● YOUR OBJECTIVE: Below are some records. Return exactly the lines from the one with "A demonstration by" to the one with "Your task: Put", and nothing else.

● DATASET RECORDS:
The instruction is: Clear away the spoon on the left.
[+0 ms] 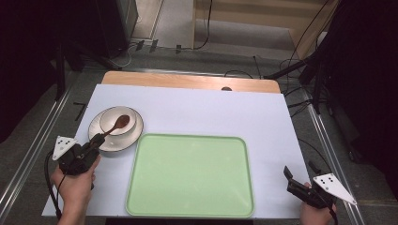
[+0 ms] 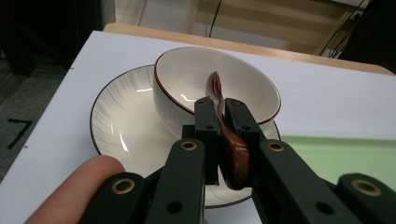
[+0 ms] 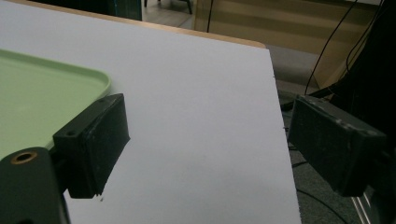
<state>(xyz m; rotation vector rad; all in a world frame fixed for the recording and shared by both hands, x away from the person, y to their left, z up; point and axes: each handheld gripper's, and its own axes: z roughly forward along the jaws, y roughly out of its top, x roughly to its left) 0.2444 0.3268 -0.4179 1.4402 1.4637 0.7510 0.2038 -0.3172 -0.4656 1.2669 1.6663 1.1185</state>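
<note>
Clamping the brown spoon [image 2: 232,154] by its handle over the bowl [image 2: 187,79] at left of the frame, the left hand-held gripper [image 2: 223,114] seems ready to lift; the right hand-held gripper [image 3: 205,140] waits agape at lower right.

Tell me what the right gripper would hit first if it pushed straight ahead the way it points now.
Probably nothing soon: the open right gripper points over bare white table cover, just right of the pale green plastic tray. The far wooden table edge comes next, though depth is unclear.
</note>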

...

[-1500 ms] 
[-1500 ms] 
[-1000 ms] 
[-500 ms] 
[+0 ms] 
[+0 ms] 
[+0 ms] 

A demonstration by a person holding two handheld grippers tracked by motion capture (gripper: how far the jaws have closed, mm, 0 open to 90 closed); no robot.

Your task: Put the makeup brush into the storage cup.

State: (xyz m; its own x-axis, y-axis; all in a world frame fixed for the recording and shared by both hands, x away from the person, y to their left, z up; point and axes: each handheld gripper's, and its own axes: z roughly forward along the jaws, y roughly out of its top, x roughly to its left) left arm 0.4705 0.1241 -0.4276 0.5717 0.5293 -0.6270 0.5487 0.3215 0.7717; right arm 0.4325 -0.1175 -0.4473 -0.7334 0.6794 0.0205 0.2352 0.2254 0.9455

● ANSWER TO THIS TASK:
A demonstration by a person holding two handheld grippers tracked by motion capture (gripper: how far the jaws have closed, mm, 0 open to 90 closed); no robot.

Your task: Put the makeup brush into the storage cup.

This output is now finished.